Chip was by my side constantly. He waited on the back porch when I went inside, followed me around the yard, and walked with me across the field to my grandmother’s. Our connection was instant and he acted as if I’d had him forever. Whenever I came home from being gone he’d squint, smile, and drop to have his belly rubbed.

Chip even followed me to the pasture where I picked blackberries. It had been a good summer for blackberries and cousins and I picked them by the quart for our grandmother who sold them and gave us the money. I’d picked blackberries all summer to save for a new bicycle. The one I wanted cost a hundred dollars, a lot of money at the time. I had so far earned ninety-four dollars but Chip’s arrival had temporarily slowed me from picking. I was back at it, excited that I’d almost reached my hundred dollar goal.

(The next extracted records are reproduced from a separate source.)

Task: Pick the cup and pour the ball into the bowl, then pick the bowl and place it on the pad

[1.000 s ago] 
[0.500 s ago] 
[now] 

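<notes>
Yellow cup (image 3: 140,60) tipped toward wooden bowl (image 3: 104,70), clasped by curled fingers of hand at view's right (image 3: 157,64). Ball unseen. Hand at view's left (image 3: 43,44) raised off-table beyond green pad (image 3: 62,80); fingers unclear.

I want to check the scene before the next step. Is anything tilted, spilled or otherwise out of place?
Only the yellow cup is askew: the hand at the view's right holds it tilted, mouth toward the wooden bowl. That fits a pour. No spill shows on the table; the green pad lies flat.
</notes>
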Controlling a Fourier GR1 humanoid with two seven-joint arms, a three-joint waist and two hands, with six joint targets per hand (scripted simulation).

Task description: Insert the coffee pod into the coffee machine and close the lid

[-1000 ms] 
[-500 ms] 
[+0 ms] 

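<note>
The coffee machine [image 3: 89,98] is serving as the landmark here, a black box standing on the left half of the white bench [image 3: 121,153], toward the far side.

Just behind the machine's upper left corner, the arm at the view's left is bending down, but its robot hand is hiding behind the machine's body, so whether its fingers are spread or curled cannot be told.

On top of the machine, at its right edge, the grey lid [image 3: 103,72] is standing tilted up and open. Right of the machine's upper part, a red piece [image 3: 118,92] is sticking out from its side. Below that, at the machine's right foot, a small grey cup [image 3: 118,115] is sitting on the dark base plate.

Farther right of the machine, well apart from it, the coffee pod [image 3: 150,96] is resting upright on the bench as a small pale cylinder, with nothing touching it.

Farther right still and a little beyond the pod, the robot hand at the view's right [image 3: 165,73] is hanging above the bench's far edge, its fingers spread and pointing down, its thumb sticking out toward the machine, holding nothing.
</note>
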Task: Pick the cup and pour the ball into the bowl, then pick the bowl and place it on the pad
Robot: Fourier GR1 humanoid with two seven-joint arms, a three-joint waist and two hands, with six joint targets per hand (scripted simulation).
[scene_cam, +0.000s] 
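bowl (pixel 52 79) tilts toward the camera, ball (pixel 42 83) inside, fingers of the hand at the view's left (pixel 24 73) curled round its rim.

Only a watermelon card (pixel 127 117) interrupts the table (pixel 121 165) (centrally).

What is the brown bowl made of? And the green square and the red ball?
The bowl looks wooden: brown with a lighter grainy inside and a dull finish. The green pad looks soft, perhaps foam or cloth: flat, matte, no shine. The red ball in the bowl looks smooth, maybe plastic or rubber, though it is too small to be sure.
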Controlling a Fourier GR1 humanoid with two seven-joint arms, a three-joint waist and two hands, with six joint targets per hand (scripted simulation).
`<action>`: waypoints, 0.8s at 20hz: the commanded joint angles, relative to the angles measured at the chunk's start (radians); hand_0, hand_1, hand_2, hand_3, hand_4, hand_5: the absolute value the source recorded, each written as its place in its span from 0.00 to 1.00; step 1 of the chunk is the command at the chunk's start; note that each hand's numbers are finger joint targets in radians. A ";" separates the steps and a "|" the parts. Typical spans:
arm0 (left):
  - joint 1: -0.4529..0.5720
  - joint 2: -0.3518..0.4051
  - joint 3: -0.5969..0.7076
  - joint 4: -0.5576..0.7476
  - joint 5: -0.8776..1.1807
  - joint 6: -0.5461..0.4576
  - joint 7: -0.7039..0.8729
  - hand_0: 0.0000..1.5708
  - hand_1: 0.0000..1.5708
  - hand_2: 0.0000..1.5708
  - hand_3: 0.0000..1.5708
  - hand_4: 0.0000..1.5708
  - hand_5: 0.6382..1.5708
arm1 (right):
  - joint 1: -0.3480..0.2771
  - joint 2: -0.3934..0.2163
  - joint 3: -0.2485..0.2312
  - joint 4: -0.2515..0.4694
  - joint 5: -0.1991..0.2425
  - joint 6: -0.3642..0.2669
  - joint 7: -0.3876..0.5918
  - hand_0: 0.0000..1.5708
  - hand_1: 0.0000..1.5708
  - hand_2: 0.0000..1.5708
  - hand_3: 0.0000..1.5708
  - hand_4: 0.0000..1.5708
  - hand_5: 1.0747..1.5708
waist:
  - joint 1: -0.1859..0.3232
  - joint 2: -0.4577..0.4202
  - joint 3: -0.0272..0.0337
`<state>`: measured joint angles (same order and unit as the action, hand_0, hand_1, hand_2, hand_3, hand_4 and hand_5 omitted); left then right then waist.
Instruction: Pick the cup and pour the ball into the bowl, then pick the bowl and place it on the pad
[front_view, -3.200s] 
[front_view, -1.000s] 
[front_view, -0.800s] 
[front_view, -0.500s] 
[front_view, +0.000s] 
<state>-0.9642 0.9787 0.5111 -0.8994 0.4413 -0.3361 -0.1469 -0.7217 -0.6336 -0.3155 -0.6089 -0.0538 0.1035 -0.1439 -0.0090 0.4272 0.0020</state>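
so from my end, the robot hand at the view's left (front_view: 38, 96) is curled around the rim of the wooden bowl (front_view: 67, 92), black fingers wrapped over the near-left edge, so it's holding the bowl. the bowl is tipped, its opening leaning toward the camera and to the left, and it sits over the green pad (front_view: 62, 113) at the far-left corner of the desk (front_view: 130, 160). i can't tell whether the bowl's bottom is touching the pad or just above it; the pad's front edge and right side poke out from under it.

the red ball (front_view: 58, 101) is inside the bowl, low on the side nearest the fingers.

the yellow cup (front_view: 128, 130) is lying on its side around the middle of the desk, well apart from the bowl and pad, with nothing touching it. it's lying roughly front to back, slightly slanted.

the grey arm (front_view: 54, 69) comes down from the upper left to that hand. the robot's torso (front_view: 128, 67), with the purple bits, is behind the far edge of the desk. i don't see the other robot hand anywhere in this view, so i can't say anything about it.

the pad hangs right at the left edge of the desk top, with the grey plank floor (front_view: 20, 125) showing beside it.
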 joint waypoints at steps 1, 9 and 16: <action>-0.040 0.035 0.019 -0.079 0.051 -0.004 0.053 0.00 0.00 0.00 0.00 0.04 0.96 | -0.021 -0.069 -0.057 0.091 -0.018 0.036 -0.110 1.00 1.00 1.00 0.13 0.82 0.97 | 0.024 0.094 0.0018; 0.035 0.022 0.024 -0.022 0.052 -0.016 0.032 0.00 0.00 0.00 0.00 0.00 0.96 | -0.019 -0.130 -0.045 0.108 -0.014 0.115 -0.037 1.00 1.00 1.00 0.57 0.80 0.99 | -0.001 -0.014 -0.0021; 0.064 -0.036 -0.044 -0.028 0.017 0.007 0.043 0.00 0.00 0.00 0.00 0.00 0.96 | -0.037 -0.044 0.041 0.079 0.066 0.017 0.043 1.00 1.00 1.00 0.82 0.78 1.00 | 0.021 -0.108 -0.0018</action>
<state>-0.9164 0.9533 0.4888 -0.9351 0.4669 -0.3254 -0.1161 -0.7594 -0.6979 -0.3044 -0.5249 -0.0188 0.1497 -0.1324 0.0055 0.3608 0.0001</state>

“He’s gonna get hit.” Mama said. “I had to get him out of the road again today.” Though normally by my side, whenever I was away Chip was seen walking in the middle of the road as he’d done that very first day. We sometimes caught him doing that at night.

The little dog had been at our house for maybe a month when Mama woke me up early one morning. “Something’s wrong with Chip.” she said.

I went outside to find him lying on the back porch. He didn’t stand up and the gash in the thigh of his left hind leg was still bloody. He’d have to go to the vet but I knew I had some money saved and I made it clear I would pay.

Daddy drove me to take the little dog to the vet and lectured me all the way. This is what happens when you have a dog, now money will need to be spent, the dog should have stayed out of the road, and on and on. He was mad that I’d spend my money on a stray dog. At the time I didn’t recognize his “anger” for what it really was. Disappointment. Not in me but for me. I’d worked and saved towards a goal and after almost reaching it this had happened. He thought I was being stupid.

I thought he was being heartless and I told him he’d never had a heart when it came to animals. It was a very rough argument.

The vet supposed Chip had been hit by a car. The little dog left the vet’s office with a shaved leg, several stitches, and a drainage tube dangling from the wounded area.  I left the vet’s office minus ninety-four dollars. I never knew what Daddy paid in addition but I’m sure it was plenty.

For the next two weeks I cleaned the drainage tube and waited for the next vet appointment. All went well and the tube and stitches were soon removed. Chip was energetic as ever. The only sign that anything had even happened to him was the shaved patch on his leg where the hair had just started to come back.

The next morning he was gone.

We searched the neighborhood, questioned everyone we saw, and in morbid reality we checked the ditches. No sign of Chip. We continued to search for him off and on for a few weeks before deciding he’d simply run away like he’d done from the people before us.

“Why’d he even come here?” I asked.

“Who knows.”  Daddy said.

Weeks passed and although we didn’t forget about Chip, we stopped looking.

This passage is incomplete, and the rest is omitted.